+++ Given information
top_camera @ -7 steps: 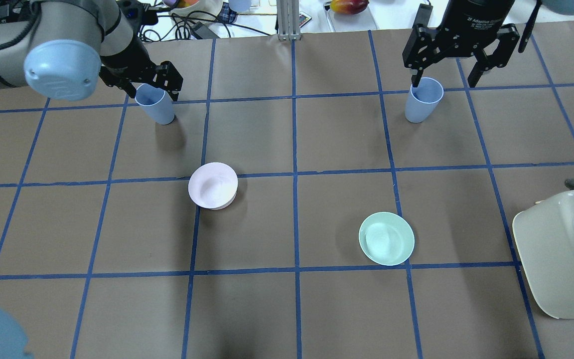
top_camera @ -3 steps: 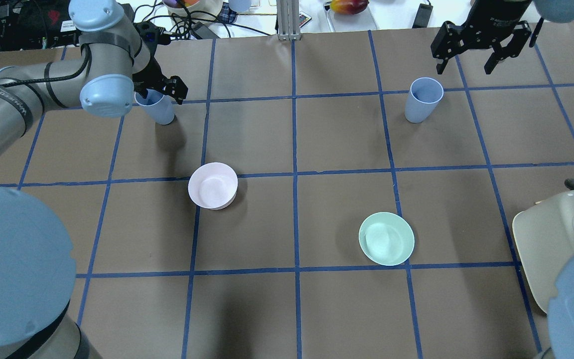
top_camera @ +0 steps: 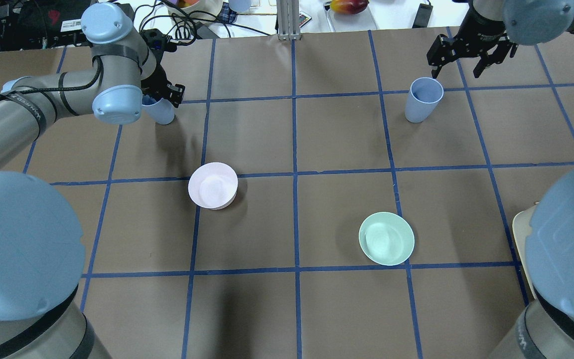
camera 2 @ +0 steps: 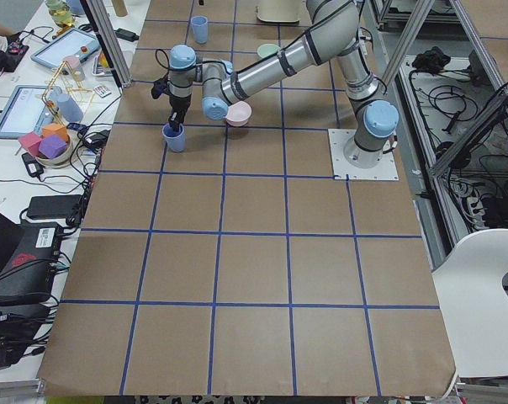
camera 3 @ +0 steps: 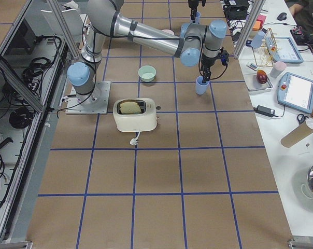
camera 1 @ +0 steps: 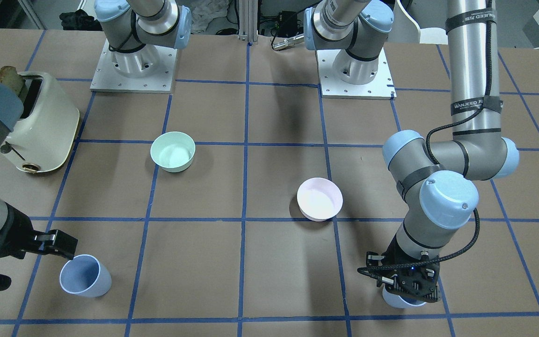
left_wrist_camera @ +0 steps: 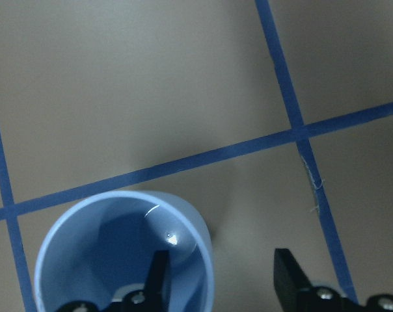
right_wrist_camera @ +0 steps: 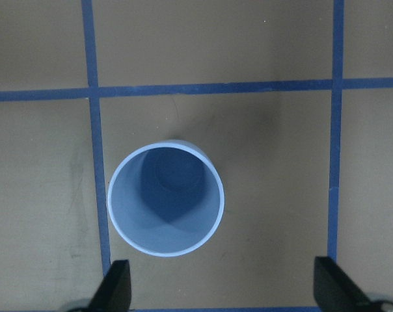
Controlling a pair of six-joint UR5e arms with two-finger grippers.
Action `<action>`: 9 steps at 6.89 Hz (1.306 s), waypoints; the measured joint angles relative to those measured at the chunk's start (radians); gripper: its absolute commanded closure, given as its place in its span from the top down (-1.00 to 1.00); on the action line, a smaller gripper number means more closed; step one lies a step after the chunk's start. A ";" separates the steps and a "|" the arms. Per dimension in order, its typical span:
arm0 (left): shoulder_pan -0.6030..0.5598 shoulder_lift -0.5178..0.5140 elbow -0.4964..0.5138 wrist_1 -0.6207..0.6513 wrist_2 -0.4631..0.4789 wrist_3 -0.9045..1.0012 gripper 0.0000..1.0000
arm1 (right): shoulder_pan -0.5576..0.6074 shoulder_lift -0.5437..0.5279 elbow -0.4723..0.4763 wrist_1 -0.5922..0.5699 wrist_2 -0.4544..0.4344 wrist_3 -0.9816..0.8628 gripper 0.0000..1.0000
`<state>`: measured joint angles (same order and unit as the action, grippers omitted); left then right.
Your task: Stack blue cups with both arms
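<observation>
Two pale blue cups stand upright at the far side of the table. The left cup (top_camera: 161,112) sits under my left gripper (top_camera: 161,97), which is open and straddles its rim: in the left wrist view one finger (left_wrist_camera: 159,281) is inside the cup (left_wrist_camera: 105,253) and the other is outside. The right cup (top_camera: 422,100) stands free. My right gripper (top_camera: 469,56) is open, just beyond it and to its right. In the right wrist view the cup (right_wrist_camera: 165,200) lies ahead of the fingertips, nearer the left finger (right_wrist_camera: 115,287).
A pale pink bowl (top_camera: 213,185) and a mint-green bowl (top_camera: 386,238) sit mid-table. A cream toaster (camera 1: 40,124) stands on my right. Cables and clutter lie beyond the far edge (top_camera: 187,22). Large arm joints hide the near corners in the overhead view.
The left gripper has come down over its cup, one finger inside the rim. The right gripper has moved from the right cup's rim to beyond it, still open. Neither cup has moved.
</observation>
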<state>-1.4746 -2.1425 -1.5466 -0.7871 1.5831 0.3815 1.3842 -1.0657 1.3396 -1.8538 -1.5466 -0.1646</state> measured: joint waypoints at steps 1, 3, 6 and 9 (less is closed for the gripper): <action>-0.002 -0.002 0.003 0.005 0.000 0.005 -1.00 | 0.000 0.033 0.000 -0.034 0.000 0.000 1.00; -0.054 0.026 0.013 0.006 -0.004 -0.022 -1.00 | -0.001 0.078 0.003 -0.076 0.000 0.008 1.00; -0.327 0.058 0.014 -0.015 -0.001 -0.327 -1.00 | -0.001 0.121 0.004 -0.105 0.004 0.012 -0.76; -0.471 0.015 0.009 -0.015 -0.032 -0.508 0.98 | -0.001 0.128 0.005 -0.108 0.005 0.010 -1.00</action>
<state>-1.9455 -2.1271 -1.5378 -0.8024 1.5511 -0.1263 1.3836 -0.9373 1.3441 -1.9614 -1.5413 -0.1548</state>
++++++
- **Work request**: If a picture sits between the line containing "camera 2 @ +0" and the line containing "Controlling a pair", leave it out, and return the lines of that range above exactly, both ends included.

- **Response below**:
camera 2 @ +0 steps: 
camera 3 @ +0 steps: 
camera 1 @ +0 steps: 
left_wrist_camera @ +0 steps: 
right_wrist_camera @ +0 steps: 
Controlling a pair of six-joint UR5e arms with two-finger grippers.

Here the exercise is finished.